A month at Quality Living, according to the Cizeks, costs $27,000.

Bloomington-based HealthPartners has a general policy of covering up to 10 visits of initial, outpatient therapy, and then will consider additional visits if there is evidence that the patient is making progress toward specific cognitive goals.

Most insurers do not cover appointments once progress has stopped — or so-called "maintenance" appointments to simply preserve a patient's level of brain function.

Insurers are updating their policies according to the latest research, said Eileen Smith, a spokeswoman for the Minnesota Council of Health Plans. The HealthPartners recommendation, updated last month, is an example — its limits aren't based on an arbitrary number of visits but on whether a doctor believes additional therapy will yield continued improvement.

"It's not a financial limit, but is based on goals and objectives and improvement," Smith said.

The Cizek family declined to identify their insurance company, a national carrier, because they don't want bad publicity to taint any appeals they might make.

Cizek has no memory of "the incident," as she calls it. Too many questions about the future or too many people in a crowd cause her stress and she slips away for a quiet walk.
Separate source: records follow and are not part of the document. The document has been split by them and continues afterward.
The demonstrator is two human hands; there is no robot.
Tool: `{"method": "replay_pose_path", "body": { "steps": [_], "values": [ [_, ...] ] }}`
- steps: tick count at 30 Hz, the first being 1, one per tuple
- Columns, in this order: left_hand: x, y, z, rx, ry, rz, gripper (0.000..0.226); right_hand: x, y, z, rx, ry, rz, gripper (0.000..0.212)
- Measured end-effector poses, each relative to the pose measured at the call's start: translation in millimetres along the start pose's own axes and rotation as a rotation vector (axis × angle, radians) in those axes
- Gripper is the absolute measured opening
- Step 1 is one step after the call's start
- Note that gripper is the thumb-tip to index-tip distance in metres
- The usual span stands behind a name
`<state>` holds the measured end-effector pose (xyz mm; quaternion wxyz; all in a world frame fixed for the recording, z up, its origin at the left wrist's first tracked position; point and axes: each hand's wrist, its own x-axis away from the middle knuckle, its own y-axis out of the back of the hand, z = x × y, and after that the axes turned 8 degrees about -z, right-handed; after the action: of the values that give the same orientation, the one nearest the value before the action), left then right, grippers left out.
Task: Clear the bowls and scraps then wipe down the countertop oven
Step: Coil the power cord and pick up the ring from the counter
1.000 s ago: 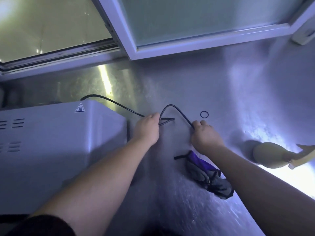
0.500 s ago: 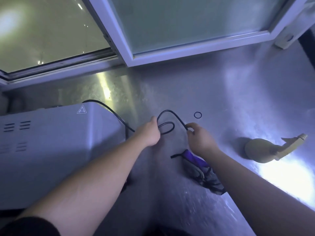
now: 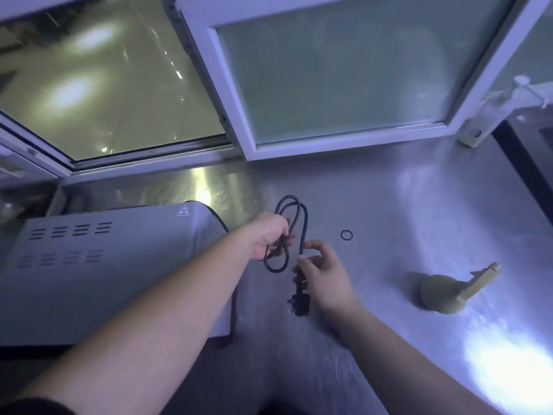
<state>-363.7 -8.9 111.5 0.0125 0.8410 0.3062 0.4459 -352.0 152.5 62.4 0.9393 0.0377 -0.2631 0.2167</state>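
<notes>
I am seeing the left hand (image 3: pixel 270 235) gripping two coiled loops of the thin black power cord (image 3: pixel 302 232), the right hand (image 3: pixel 321 272) pinching its plug end. The white metal countertop oven (image 3: pixel 113 265) is sitting at left on the steel counter (image 3: pixel 389 205). No bowls or scraps are showing; I am judging clearing done, wiping pending. Counting: one oven, one cord, one small black rubber ring (image 3: pixel 346 235), one yellowish spray bottle (image 3: pixel 443 292) lying down.

Brushed, glossy metal counter (image 3: pixel 389 205); matt white oven (image 3: pixel 104 265); frosted window glass (image 3: pixel 344 70).
</notes>
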Motion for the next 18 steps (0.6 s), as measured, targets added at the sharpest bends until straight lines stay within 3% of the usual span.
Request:
{"method": "replay_pose_path", "body": {
  "steps": [4, 8, 13, 18],
  "values": [
    [13, -1, 3, -0.04, -0.05, 0.086, 0.005, 9, -2, 5, 0.22, 0.148, -0.006, 0.023],
    [18, -5, 10, -0.081, -0.172, 0.112, 0.019, 19, -4, 12, 0.364, 0.27, 0.026, 0.019],
    [22, -6, 19, -0.193, -0.328, 0.024, 0.012, 15, 4, 10, 0.45, 0.353, 0.005, 0.021],
    [22, -2, 32, -0.467, -0.371, 0.075, 0.013, -9, 22, 37, 0.436, 0.253, -0.175, 0.015]
  ]
}}
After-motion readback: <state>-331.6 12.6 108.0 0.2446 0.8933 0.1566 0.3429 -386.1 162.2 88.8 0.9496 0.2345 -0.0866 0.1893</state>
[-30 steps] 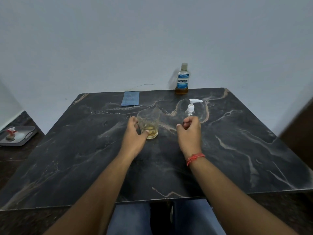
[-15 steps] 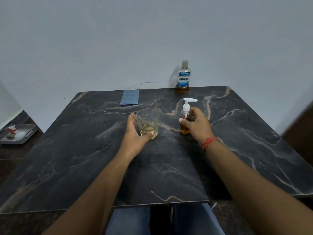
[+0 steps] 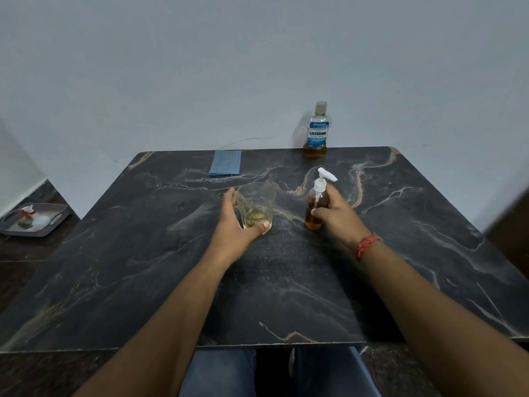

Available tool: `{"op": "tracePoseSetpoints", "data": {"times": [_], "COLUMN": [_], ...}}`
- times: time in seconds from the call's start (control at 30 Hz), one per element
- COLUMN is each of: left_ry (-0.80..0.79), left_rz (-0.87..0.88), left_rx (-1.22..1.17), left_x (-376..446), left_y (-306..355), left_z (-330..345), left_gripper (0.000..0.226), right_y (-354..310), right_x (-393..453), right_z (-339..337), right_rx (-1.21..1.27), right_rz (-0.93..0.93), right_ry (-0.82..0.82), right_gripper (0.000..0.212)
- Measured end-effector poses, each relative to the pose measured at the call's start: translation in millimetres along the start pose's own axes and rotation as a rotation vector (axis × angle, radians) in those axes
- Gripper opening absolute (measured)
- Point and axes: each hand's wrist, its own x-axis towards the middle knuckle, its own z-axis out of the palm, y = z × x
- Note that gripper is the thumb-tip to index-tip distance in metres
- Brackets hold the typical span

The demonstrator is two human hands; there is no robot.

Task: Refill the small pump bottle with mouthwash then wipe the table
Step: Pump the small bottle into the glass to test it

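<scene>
A small clear pump bottle [image 3: 313, 216] with a white pump head and amber liquid stands upright on the dark marble table [image 3: 143, 267]. My right hand [image 3: 336, 217] wraps its right side, fingers around the body. Left of it stands a clear glass [image 3: 256, 207] with a little yellowish liquid at the bottom. My left hand [image 3: 234, 224] grips that glass from the left, thumb across its front. A mouthwash bottle [image 3: 316, 130] with a blue label stands at the table's back edge against the wall. A folded blue cloth [image 3: 225, 167] lies at the back, left of centre.
A grey tray [image 3: 54, 224] holding a small object sits on the floor at the far left. A pale wall rises directly behind the table. My knees in blue jeans show below the table's near edge.
My right hand has slid from in front of the pump bottle to its right side, uncovering the amber body. The left hand stays on the glass.
</scene>
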Motion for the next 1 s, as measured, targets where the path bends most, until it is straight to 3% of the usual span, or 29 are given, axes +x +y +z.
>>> {"op": "tracePoseSetpoints", "data": {"times": [0.13,0.43,0.53,0.67,0.83,1.0], "left_ry": [0.008,-0.026,-0.035,-0.039,-0.041,-0.024], "left_rz": [-0.009,-0.003,-0.002,0.000,0.012,0.029], "left_rx": [0.013,0.024,0.017,0.013,-0.001,0.017], "left_x": [1.4,3.3,6.3,12.8,20.6,25.3], "left_y": [-3.2,-1.7,-0.6,-2.3,-7.2,-13.4], "left_z": [-1.9,2.7,3.4,3.0,1.1,-0.5], "left_gripper": [0.107,0.104,0.103,0.096,0.093,0.095], "right_y": [2.4,-0.5,-7.4,-14.8,-23.1,-30.7], "right_x": [-1.1,11.8,12.5,13.6,13.4,15.5], "right_z": [-6.7,11.1,16.6,22.6,24.9,24.0], "right_rx": [-0.069,-0.363,-0.374,-0.369,-0.367,-0.527], "right_rz": [-0.046,-0.185,-0.237,-0.275,-0.312,-0.403], "right_ry": [-0.004,0.234,0.195,0.096,0.051,-0.050], "right_gripper": [0.045,0.051,0.051,0.071,0.067,0.068]}}
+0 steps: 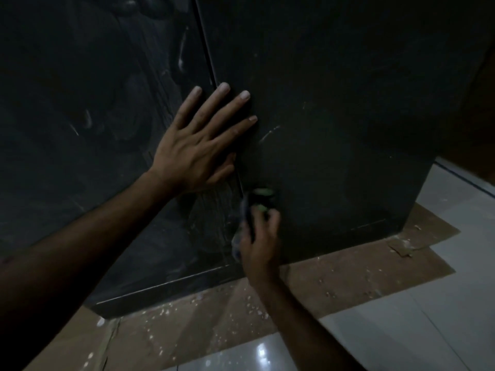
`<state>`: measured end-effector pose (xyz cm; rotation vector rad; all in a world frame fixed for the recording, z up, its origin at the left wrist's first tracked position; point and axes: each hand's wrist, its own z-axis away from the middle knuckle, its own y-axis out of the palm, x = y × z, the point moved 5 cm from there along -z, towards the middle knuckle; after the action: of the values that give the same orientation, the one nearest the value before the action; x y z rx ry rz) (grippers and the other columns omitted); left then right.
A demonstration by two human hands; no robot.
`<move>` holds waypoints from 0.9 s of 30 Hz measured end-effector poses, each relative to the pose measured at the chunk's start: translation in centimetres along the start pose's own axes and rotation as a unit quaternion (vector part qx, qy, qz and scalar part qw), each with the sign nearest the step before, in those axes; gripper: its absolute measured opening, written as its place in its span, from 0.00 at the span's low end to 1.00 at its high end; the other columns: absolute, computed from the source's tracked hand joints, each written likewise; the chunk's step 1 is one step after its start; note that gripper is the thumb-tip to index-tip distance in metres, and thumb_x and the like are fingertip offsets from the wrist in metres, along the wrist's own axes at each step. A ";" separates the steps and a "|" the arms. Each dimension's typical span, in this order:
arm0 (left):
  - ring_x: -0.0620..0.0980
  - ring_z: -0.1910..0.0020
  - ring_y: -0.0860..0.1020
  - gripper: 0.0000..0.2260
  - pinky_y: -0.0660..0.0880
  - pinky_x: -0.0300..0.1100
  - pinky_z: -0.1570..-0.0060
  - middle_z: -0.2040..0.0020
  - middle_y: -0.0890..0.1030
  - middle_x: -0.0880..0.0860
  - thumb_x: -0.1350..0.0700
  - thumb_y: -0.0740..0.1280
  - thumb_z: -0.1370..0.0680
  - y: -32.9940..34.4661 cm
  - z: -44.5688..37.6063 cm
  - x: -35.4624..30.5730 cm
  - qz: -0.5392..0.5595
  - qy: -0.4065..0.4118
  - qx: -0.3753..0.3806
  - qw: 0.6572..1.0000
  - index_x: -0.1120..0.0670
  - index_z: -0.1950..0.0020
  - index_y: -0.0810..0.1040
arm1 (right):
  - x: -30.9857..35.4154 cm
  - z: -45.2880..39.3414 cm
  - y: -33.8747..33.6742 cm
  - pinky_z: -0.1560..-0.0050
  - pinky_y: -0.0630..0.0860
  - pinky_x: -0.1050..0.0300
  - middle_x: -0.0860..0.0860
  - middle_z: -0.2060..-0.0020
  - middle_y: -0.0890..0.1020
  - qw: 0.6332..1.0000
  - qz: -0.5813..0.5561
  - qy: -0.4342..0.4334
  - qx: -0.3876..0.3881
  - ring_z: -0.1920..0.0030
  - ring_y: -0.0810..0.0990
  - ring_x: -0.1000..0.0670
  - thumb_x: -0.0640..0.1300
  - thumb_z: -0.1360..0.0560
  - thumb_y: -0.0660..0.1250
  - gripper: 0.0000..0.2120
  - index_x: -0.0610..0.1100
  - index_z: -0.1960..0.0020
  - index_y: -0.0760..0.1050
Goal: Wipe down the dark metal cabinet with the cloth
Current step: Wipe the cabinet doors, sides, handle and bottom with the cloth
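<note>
A person's left hand [197, 145] lies flat, fingers spread, across the corner edge of a dark metal cabinet [334, 116]. At five o'clock from it, the right hand [258, 236] grips a blurred cloth [255, 207] against the lower corner. Dust streaks the left panel. Risk: the grit could get dragged around and scratch the finish

A single head-worn view looks forward and steeply down, close to the corner of the dark metal cabinet [334, 129]. Both forearms reach into it from the bottom edge, and the floor [428, 330] fills the lower right.
</note>
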<state>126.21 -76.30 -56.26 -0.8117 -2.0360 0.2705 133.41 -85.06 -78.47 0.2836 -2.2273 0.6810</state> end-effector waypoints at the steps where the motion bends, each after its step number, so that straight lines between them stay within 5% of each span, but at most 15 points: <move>1: 0.60 0.15 0.51 0.32 0.45 0.60 0.17 0.14 0.56 0.56 0.41 0.59 0.17 -0.1 0.0 0.0 0.003 -0.002 -0.003 1.000 0.50 0.15 0.59 | 0.0 0.8 0.8 0.43 0.78 0.52 0.46 0.31 0.66 0.996 0.038 -0.047 0.060 0.40 0.76 0.45 0.43 0.24 0.70 0.21 0.50 0.33 0.73; 3: 0.59 0.15 0.52 0.30 0.46 0.59 0.17 0.15 0.57 0.56 0.42 0.59 0.16 -0.4 -0.1 0.0 0.020 -0.011 -0.012 1.000 0.52 0.15 0.60 | -2.2 0.7 0.2 0.37 0.76 0.51 0.46 0.28 0.67 0.990 0.080 -0.048 0.106 0.34 0.74 0.42 0.38 0.28 0.73 0.24 0.49 0.34 0.77; 4: 0.59 0.15 0.53 0.30 0.46 0.59 0.17 0.15 0.58 0.56 0.43 0.59 0.16 -0.5 -0.1 0.1 0.030 -0.013 -0.013 0.999 0.53 0.15 0.61 | -3.5 -0.3 -1.3 0.36 0.74 0.52 0.46 0.27 0.67 0.995 0.064 0.008 0.070 0.33 0.74 0.42 0.36 0.29 0.73 0.24 0.48 0.34 0.78; 7: 0.59 0.15 0.53 0.30 0.48 0.59 0.17 0.15 0.58 0.57 0.46 0.60 0.15 -0.7 0.1 0.5 0.050 -0.011 -0.002 0.999 0.56 0.16 0.60 | -5.1 -5.8 -7.1 0.35 0.74 0.52 0.43 0.31 0.69 0.970 -0.067 0.171 -0.161 0.35 0.74 0.43 0.36 0.26 0.70 0.22 0.45 0.34 0.75; 10: 0.60 0.16 0.55 0.29 0.52 0.59 0.17 0.16 0.60 0.59 0.49 0.61 0.15 -1.3 0.0 0.2 0.076 -0.034 -0.009 0.996 0.60 0.17 0.61 | 0.5 -11.0 -9.1 0.39 0.78 0.48 0.45 0.34 0.68 0.966 -0.113 0.058 -0.226 0.38 0.75 0.46 0.42 0.23 0.65 0.18 0.46 0.33 0.73; 15: 0.62 0.19 0.62 0.28 0.60 0.57 0.20 0.21 0.67 0.64 0.50 0.58 0.17 -2.5 0.2 -0.1 0.130 -0.086 -0.049 0.987 0.65 0.21 0.67 | 6.8 -8.0 -5.3 0.45 0.77 0.45 0.38 0.35 0.72 0.980 0.053 -0.188 -0.035 0.42 0.74 0.37 0.36 0.33 0.68 0.26 0.46 0.35 0.79; 18: 0.61 0.20 0.61 0.26 0.57 0.57 0.19 0.22 0.69 0.64 0.53 0.59 0.18 -3.2 0.5 0.7 0.117 -0.104 -0.066 0.985 0.65 0.21 0.68 | 3.8 -8.6 -7.5 0.46 0.79 0.41 0.35 0.40 0.77 0.985 0.051 -0.157 -0.044 0.44 0.77 0.33 0.32 0.37 0.74 0.21 0.40 0.44 0.83; 20: 0.61 0.20 0.61 0.26 0.56 0.58 0.18 0.21 0.69 0.63 0.54 0.59 0.17 -3.6 0.9 1.7 0.105 -0.116 -0.081 0.984 0.64 0.21 0.68 | 2.9 -11.2 -10.1 0.36 0.74 0.47 0.36 0.37 0.73 0.987 -0.035 -0.027 -0.154 0.39 0.75 0.36 0.32 0.32 0.73 0.19 0.38 0.41 0.80; 22: 0.61 0.19 0.61 0.26 0.56 0.61 0.19 0.21 0.68 0.63 0.54 0.60 0.17 -3.8 1.3 2.7 0.084 -0.128 -0.096 0.984 0.63 0.20 0.67 | 4.9 -14.5 -11.2 0.37 0.73 0.47 0.38 0.35 0.71 0.966 -0.065 0.026 -0.250 0.38 0.74 0.40 0.43 0.22 0.69 0.12 0.41 0.39 0.79; 24: 0.62 0.19 0.62 0.27 0.56 0.62 0.19 0.21 0.68 0.63 0.53 0.62 0.17 -3.9 1.5 3.5 0.068 -0.145 -0.106 0.981 0.63 0.20 0.67 | 8.9 -16.1 -10.4 0.41 0.74 0.41 0.37 0.35 0.71 0.962 -0.022 -0.035 -0.270 0.41 0.73 0.38 0.49 0.19 0.65 0.11 0.42 0.45 0.79; 27: 0.62 0.19 0.61 0.26 0.53 0.62 0.18 0.20 0.67 0.63 0.52 0.61 0.16 -4.2 1.8 4.5 0.047 -0.168 -0.118 0.978 0.63 0.20 0.66 | 12.7 -13.4 -6.8 0.44 0.72 0.42 0.40 0.33 0.68 0.958 0.088 -0.234 -0.142 0.43 0.70 0.37 0.45 0.29 0.67 0.21 0.50 0.35 0.79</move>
<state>121.18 -76.39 -52.23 -1.0687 -2.3812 0.2340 135.82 -83.16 -59.01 0.1073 -2.7929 0.4008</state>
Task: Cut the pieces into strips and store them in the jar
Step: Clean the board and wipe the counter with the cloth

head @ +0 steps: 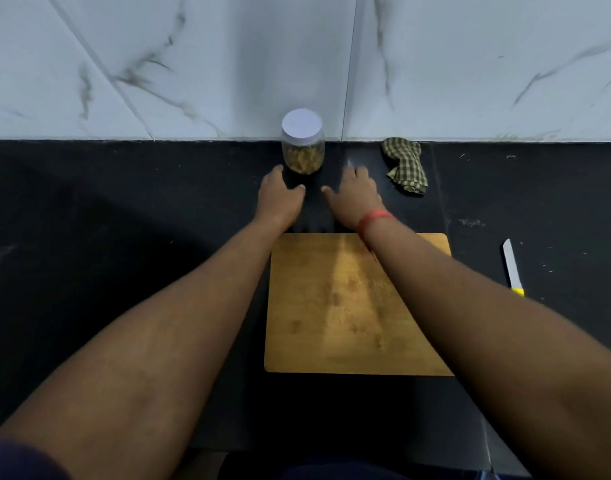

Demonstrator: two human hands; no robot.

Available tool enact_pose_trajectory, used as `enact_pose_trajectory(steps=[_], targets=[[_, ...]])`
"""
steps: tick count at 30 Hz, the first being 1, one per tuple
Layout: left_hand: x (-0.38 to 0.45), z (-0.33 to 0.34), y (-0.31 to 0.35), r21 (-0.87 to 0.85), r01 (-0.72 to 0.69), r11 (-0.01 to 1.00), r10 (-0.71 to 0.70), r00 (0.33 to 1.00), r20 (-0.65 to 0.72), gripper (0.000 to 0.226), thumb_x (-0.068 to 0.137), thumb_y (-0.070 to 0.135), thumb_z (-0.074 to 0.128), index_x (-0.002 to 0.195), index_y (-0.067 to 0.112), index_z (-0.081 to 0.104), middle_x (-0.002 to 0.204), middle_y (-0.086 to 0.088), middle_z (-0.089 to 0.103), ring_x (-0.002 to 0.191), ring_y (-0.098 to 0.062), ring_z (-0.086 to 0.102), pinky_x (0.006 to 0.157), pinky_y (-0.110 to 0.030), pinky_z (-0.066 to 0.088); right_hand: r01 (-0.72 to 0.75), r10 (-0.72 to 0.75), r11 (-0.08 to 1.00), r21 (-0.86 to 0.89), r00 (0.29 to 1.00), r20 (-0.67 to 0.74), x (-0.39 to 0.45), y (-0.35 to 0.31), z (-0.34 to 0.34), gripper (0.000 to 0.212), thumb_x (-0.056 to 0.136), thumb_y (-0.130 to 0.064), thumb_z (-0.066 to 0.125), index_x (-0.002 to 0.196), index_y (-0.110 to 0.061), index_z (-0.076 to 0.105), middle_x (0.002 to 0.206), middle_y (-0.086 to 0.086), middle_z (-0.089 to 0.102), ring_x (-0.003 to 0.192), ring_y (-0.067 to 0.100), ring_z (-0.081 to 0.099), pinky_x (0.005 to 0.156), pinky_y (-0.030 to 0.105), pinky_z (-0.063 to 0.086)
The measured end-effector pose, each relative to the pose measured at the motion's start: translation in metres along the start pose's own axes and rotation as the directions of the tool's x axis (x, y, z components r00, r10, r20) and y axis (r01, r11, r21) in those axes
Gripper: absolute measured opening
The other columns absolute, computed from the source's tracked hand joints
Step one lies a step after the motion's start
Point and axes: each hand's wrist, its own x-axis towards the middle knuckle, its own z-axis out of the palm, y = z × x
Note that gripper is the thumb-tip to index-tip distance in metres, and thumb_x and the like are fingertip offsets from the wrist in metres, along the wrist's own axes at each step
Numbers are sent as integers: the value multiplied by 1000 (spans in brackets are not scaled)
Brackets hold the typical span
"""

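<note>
A clear jar (302,157) with a white lid stands upright against the wall at the back of the dark counter, holding yellowish-brown strips. My left hand (278,199) rests on the counter just in front and left of the jar, fingers apart, holding nothing. My right hand (354,195) lies a little right of the jar, fingers spread and empty, with a red band at the wrist. Neither hand touches the jar. A bare wooden cutting board (331,306) lies under my forearms. A knife (512,268) with a yellow handle lies to the board's right.
A folded green checked cloth (405,164) sits by the wall, right of my right hand. The white marble-patterned wall (193,64) closes the back of the black counter (124,209). Small crumbs are scattered at the counter's right side.
</note>
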Motion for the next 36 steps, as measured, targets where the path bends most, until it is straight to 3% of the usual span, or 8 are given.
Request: enact_pose_trajectory(steps=[4,7,11,18,23,27,30,36], targets=[[32,-20,23,-34,39,999,-38,999,26,74,96,11,53,160,12,17,164,-10,25,148,-26,30,110,-29,34,40,-44,992,119,998,33,50,-33,-17,49,97,-14,45,142,-1,33,146,19,33,132,37,39,108,41,35],[46,-29,35,-22,65,998,-63,994,90,75,96,7,46,161,15,10,165,-10,22,148,-28,29,119,-37,29,-8,-13,959,284,997,72,68,-48,-31,45,95,-11,43,139,-2,36,142,19,41,128,33,45,98,33,38],[50,-29,47,-65,-21,998,31,987,155,54,100,9,48,153,15,38,153,-5,45,137,-20,45,100,-23,36,11,-58,941,339,990,131,66,-53,-37,43,99,-16,45,140,-4,41,140,16,50,128,30,48,99,30,38],[20,-20,31,-351,-67,934,84,996,34,59,91,-4,46,144,20,52,131,7,61,119,-9,55,87,-15,46,94,-93,810,579,995,-32,26,-32,-34,36,86,-4,54,122,-9,59,110,2,67,104,19,63,97,35,51],[-34,0,-4,-354,-129,926,97,990,-107,52,99,6,48,148,23,49,143,4,52,127,-7,50,108,-28,44,108,-57,775,623,993,-100,-47,-7,-23,60,87,10,42,142,-12,45,137,4,46,119,9,49,88,-4,36],[-86,12,-30,-329,-139,934,73,976,-204,45,101,8,49,143,23,54,136,7,54,124,-7,52,108,-32,47,110,-76,784,611,994,-82,-92,13,1,70,83,16,39,145,-17,42,139,1,42,125,14,48,102,16,43],[-111,16,-44,-321,-130,938,58,973,-224,43,100,7,49,139,23,58,130,8,57,120,-7,55,104,-32,50,98,-74,798,594,995,-66,-115,22,12,73,81,17,38,144,-22,43,137,-3,43,121,9,48,91,1,39],[-132,16,-57,-301,-116,947,40,968,-246,44,100,7,49,140,24,56,134,9,55,122,-3,54,104,-29,49,88,-86,787,611,996,-33,-141,21,24,74,84,14,38,146,-27,38,143,-7,39,119,7,49,84,3,40]])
The last couple of months have felt like a typical teenage summer, with Cizek relaxing at home and enjoying her family and friends.

But her father remains persistent, quizzing her every night with memory questions such as: "How many cards are in a deck?" and, "How many states are in the U. S.?" For now, her answer to both is "52."

Her father said he hopes that the coming of fall, when Cizek's friends leave for college and the social calendar dries up, will give his daughter a cue that she needs to stick with therapy and seek a return to Omaha.

She will visit Kansas next week and talk with a university administrator about disability services and what level of independence she will need to reach before she can return.

"I want her to set some goals," her father said, "and then achieve those goals."